With Digby in tow and on leash, Ned felt odd walking through the front entrance not only because it wasn't the back (he didn't want people to see the dog in the kitchen) but because the very first thing he noticed was an odd smell. It was a smell he had never before smelled in his own pie shop: burned pie.

It was an assault on the nostrils and he already felt uncomfortable. He grimaced and Digby, smelling something wrong as well, whimpered. Who worked afternoons? Not Gert. . Or was he? He knew the girl . . Clarice, was in, but she was a waitress, not a proper cook. No one cooked in the Pie Hole save Ned. . It was practically written in blood on the clean counters and spelled out in the cherry pie juices that flowed from the moment the pie hit the oven until the final, perfect bite.

Alive Again fruit was always the best. . . Or so he had heard. He had tried using normal fruit, in the beginning. It had been good, sure, but not quite as good as when the fruit had seen the Divine first. Or whatever fruit saw when it rotted. Ned didn't tend to push any sort of belief to anyone, especially himself, and even when it came to Alive Agains, he didn't tend to push.

"Hello?" he called as he grabbed his manly apron from it's safe spot on a high decorative counter in the corner. He was the only one who was quite tall enough to reach it, so it was always there. His plain, white hip apron. It felt homey, something he needed when his shop smelled like badly prepared pie.

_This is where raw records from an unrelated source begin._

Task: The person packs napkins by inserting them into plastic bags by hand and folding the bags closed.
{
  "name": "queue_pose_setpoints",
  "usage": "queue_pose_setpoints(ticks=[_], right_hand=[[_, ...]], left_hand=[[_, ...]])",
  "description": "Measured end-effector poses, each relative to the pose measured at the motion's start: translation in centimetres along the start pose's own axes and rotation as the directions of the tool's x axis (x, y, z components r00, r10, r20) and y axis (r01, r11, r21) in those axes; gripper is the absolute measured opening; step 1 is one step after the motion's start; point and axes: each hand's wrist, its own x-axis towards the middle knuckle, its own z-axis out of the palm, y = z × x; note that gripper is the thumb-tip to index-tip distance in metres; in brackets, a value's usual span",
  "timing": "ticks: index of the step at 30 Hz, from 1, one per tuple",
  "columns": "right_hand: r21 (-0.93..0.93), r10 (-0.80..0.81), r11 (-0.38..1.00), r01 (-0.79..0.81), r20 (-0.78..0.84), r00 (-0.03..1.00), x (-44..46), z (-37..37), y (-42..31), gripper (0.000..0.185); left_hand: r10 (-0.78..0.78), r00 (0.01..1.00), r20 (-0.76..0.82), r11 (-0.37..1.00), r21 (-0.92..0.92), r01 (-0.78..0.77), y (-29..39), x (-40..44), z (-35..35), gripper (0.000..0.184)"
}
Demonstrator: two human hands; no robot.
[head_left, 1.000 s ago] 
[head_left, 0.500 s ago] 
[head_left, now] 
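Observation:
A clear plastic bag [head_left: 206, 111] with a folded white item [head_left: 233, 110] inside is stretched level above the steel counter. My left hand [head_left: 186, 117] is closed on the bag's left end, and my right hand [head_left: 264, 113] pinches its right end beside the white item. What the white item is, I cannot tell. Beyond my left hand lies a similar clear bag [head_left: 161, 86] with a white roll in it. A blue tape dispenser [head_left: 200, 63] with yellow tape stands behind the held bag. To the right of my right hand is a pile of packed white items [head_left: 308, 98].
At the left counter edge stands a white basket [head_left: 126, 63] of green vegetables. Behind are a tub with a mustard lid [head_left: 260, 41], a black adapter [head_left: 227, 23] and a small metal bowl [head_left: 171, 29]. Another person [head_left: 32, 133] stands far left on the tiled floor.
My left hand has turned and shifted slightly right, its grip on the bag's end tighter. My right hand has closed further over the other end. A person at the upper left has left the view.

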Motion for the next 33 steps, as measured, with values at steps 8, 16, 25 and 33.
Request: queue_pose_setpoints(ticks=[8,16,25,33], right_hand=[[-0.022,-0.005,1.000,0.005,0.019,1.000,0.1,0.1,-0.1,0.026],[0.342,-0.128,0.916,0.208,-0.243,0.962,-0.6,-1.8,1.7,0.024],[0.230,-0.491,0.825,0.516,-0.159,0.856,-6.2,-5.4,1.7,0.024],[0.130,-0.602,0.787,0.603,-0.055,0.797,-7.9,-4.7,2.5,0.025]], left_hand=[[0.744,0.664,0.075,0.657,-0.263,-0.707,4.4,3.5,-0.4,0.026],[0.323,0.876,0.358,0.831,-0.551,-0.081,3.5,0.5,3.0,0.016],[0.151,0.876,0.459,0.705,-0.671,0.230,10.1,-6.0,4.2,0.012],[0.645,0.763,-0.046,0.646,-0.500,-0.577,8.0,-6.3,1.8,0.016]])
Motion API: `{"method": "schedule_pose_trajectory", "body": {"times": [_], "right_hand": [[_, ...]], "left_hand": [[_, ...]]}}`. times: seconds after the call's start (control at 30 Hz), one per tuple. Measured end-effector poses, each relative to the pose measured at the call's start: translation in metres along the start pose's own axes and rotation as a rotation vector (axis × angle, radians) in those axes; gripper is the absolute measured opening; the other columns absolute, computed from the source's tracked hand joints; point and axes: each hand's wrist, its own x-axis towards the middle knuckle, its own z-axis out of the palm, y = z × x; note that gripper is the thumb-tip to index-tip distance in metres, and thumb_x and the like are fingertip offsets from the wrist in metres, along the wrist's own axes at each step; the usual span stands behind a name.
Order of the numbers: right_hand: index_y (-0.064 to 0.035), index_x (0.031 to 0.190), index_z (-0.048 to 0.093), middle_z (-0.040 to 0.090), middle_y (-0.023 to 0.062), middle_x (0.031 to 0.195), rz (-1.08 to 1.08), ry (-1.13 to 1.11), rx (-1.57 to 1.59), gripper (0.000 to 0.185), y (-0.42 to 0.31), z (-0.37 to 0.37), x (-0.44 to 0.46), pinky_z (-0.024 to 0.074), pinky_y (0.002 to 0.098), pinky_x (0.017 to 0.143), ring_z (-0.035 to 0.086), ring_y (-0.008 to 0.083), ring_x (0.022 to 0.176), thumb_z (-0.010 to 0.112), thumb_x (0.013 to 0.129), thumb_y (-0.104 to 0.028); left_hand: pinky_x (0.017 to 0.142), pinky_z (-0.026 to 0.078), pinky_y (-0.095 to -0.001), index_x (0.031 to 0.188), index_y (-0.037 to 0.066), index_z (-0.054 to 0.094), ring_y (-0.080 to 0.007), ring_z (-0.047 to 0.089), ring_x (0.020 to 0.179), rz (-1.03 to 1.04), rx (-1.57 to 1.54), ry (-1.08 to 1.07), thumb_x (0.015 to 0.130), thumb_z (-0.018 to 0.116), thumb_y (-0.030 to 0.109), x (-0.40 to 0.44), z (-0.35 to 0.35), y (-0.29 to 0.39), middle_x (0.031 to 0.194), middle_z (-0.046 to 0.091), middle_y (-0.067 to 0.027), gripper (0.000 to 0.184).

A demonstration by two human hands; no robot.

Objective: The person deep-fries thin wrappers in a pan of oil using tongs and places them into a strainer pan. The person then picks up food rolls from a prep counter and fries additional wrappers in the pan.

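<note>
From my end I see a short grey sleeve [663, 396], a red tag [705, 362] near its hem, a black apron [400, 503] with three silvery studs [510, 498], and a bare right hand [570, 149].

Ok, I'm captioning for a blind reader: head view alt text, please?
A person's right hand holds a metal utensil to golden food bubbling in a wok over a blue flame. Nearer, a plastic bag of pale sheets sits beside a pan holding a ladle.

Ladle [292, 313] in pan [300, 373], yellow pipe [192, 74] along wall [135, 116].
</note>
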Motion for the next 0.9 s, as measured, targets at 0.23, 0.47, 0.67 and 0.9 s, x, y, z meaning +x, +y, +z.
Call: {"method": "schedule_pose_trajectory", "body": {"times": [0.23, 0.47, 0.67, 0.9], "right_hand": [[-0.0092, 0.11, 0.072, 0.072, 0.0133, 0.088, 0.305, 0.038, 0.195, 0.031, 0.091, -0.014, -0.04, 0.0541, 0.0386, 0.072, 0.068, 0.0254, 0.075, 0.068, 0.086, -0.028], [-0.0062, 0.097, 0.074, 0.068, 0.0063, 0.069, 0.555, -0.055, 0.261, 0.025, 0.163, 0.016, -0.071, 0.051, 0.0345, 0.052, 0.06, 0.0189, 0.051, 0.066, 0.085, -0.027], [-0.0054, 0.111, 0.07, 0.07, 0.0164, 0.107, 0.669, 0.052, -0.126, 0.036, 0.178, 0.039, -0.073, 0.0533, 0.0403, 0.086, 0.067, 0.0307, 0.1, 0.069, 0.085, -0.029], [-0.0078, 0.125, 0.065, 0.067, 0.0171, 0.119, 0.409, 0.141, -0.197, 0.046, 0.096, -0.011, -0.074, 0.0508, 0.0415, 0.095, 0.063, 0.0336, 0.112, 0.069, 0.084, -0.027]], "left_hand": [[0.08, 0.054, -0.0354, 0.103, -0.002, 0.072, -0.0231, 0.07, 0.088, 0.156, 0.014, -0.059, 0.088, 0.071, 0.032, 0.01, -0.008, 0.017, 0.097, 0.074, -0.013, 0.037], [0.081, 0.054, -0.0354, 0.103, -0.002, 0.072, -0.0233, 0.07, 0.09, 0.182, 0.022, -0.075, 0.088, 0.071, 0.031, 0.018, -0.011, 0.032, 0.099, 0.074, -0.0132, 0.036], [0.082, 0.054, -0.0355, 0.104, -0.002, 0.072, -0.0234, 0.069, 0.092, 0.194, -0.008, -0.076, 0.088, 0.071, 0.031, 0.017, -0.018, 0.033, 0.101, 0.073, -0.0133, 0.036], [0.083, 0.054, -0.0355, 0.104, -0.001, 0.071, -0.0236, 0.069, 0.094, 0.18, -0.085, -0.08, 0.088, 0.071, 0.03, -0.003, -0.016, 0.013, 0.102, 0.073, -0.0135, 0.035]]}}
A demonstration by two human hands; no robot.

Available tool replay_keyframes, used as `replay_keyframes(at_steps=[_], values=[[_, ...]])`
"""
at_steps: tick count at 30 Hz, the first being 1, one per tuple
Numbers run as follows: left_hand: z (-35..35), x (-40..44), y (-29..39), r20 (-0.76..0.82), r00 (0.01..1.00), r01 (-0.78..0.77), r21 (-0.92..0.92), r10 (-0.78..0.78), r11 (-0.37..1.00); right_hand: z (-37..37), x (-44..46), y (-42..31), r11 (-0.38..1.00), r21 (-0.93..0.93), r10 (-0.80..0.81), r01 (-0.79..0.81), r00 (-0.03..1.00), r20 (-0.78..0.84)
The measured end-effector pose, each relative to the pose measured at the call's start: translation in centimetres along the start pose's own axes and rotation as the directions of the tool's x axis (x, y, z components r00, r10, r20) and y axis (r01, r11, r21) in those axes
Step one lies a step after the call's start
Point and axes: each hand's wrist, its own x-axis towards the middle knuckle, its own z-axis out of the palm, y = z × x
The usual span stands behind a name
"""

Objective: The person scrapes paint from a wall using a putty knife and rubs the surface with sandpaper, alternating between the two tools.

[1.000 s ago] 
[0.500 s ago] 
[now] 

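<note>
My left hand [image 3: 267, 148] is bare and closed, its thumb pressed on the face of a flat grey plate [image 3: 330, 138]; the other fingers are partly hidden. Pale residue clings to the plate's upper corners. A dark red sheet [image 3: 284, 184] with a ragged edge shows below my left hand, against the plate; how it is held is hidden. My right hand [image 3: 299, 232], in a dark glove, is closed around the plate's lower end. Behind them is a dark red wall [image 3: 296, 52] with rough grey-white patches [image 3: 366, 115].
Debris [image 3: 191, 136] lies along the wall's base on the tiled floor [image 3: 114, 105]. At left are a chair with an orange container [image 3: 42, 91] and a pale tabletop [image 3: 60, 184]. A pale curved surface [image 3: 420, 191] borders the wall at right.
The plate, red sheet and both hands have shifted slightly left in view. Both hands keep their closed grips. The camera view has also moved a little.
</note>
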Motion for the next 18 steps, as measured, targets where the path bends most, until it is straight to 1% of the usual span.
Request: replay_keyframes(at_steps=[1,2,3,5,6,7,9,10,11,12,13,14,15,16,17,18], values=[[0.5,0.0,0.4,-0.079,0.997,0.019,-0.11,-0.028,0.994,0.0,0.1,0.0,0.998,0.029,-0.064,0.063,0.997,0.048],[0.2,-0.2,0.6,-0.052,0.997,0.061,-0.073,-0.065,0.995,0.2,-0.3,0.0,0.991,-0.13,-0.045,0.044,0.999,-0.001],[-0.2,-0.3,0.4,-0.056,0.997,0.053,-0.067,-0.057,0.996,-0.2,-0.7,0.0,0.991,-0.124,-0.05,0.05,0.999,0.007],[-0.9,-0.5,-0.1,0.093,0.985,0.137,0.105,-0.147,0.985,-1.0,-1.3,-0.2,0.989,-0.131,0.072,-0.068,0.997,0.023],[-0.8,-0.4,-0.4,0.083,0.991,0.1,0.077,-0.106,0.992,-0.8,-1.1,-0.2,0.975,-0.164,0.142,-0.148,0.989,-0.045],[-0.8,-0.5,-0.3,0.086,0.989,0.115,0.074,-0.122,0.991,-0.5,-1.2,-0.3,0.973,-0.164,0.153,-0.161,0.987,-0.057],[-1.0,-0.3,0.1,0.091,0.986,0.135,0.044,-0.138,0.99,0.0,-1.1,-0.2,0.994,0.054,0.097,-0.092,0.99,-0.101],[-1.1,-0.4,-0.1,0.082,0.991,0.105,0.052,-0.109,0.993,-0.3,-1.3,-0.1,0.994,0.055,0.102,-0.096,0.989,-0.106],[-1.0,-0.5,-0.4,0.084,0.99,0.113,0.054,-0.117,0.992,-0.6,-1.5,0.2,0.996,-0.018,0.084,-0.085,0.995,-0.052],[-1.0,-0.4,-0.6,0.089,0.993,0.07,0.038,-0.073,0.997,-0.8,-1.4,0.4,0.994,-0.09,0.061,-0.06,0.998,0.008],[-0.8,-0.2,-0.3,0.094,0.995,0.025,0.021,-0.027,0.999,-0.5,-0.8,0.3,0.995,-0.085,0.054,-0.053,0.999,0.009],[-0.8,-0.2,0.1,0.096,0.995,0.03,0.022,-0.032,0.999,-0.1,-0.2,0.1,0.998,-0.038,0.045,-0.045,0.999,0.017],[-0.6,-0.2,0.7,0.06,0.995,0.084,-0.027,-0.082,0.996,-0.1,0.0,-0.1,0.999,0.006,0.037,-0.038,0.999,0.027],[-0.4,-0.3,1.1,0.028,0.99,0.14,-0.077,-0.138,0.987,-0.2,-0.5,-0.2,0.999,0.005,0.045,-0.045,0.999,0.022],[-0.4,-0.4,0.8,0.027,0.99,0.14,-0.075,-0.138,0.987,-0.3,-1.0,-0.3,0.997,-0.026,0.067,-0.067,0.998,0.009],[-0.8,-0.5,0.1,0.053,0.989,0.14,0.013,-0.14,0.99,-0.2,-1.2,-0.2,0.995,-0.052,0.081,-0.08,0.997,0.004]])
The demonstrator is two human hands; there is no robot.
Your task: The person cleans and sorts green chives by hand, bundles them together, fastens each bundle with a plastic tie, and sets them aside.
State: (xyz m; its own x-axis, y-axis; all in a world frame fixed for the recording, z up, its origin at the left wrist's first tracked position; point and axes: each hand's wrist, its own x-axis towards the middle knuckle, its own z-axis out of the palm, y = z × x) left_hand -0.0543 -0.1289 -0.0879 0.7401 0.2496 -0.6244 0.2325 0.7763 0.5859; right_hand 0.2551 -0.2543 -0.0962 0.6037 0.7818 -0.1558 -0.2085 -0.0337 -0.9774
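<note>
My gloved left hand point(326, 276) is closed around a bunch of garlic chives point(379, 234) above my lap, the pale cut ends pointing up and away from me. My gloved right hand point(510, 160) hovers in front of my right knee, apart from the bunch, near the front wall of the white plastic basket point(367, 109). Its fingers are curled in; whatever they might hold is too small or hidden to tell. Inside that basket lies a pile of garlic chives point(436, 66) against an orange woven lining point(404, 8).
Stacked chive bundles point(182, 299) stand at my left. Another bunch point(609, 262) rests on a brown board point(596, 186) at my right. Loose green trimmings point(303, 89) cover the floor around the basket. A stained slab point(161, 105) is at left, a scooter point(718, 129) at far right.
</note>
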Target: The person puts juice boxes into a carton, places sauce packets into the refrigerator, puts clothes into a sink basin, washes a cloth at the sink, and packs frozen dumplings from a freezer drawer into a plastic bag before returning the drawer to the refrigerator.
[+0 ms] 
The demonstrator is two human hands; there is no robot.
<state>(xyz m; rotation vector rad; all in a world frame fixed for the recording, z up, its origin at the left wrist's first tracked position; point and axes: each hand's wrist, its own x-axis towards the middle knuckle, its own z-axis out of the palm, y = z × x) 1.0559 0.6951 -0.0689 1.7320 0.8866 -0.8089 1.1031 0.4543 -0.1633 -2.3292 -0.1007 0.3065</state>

He hadn't had to unlock the front. Someone was here. . . What if it was the frightening man from the alley? He swore under his breath, something that might have rhymed with scram or, perhaps, bit. Either way, it was not a nice word and Ned wondered, though it was a futile wonder, if he had a knife big enough to protect himself. . . . He didn't. Quickly, he undid Digby's leash and trusted the retriever to stay put.

Digby, satisfied that he was no longer held by the leash in Ned's hand, sat down and began to wag his tail somewhat happily. If only Ned could feel as pleasant.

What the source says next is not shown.